While the cryptocurrency industry has become a hot issue among regulators, American billionaire and hedge fund manager Paul Tudor Jones has said that he was going to hold on to the Bitcoin (BTC) he had purchased earlier because of the features that make it stand out from all the other assets in his portfolio.
Indeed, Jones praised the finite supply of Bitcoin as its pivotal characteristic that made him decide to hold on to it for longer than any other asset, as the hedge fund billionaire explained in an interview at CNBC’s Squawk Box published on May 15.
“I’ve never sat on a horse that long. (…) From the beginning, I always said I wanted to have a small allocation to it because it’s a great tale of it, it’s the only thing that humans can’t adjust the supply in, so I’m sticking with it. I’m gonna always stick with it. It’s just a small diversification in my portfolio.”

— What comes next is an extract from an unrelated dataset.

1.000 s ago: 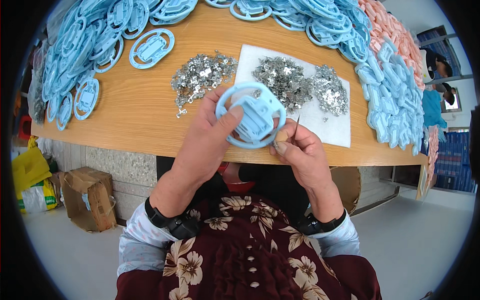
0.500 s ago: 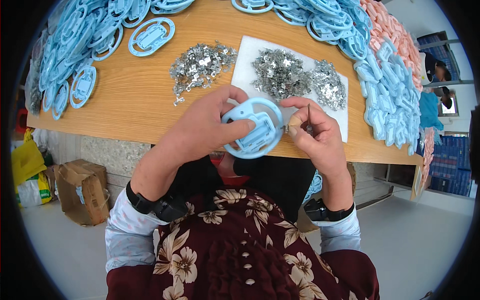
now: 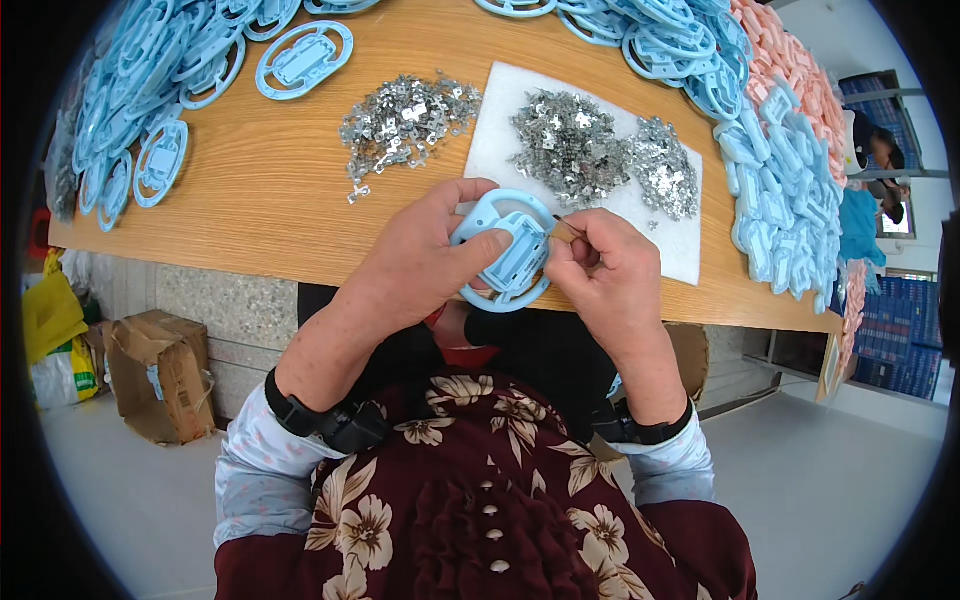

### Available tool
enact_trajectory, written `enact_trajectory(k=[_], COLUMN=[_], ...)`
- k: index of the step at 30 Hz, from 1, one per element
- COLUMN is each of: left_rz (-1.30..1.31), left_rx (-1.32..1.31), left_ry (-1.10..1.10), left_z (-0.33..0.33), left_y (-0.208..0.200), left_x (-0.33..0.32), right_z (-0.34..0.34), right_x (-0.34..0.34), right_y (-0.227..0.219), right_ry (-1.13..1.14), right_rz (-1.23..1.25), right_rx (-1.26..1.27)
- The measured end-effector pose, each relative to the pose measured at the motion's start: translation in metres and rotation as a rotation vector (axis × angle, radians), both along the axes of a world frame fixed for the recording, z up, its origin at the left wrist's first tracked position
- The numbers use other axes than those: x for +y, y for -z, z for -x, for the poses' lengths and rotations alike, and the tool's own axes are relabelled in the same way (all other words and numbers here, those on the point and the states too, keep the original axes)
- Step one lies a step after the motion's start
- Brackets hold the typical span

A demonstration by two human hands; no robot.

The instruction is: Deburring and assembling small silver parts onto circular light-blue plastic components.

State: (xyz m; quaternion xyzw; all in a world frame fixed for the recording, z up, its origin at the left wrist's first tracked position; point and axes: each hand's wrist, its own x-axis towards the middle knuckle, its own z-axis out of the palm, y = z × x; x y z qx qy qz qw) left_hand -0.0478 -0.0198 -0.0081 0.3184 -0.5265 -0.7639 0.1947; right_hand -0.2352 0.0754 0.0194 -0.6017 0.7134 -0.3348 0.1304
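Observation:
Over the table's front edge, my left hand [image 3: 422, 250] grips a light-blue oval plastic frame [image 3: 520, 250] by its left side, thumb pressed on the recessed middle part. My right hand [image 3: 612, 268] is closed at the frame's right rim, fingertips pinched together. A thin dark tool [image 3: 566, 224] sticks out between its fingers, pointing at the frame. Any small metal piece in that pinch is hidden. Beyond the hands, heaps of small metal clips [image 3: 570, 145] lie on a white foam sheet [image 3: 490, 110], and another metal heap [image 3: 405, 120] rests on bare wood.
Piles of blue oval frames [image 3: 150, 60] cover the wooden table's [image 3: 240, 200] far left and far right [image 3: 680, 45]. Smaller blue plastic parts [image 3: 785, 200] and pink parts [image 3: 790, 60] are heaped along the right. A cardboard box [image 3: 160, 375] stands on the floor at left.
My right hand has moved left to the frame's right rim and turned, its fingers now hiding the small metal piece seen earlier. The frame is tilted slightly differently in my left hand.

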Motion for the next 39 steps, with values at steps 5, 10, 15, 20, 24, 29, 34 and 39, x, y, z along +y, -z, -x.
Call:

Notably, back in October 2022, Jones had expressed his belief that crypto assets would have a much higher value at some point in the future, especially at a time when there is too much money, thanks to their scarcity, and that this value would be far more than it was at the time.
Asked by the host whether he would buy more Bitcoin, Jones said that cryptocurrencies have “done so well recently because of the fact that we have had these great risk premiums,” but he did wonder “whether they may not be boring in the future.”
As for Bitcoin in particular, he believes that it “has a real problem because in the United States, you have the entire regulatory apparatus against it, so it’s just kinda yesterday’s news, and if inflation’s truly done a bit, if that story’s been played, then you have to wonder.” In his words:
“We were buying gold and Bitcoin for the inflation hedges – that game may be over. Six months ago, before AI, before the possible productivity boost that will go with it, I would’ve said a completely different story with regard to the inflationary future and with regard to all the inflation hedges.”
Meanwhile, Bitcoin was at press time trading at the price of $27,204, down 0.72% in the last 24 hours, as well as 1.40% across the previous seven days, adding up to the losses of 10.43% on its monthly chart, according to the latest information retrieved by Finbold on May 16.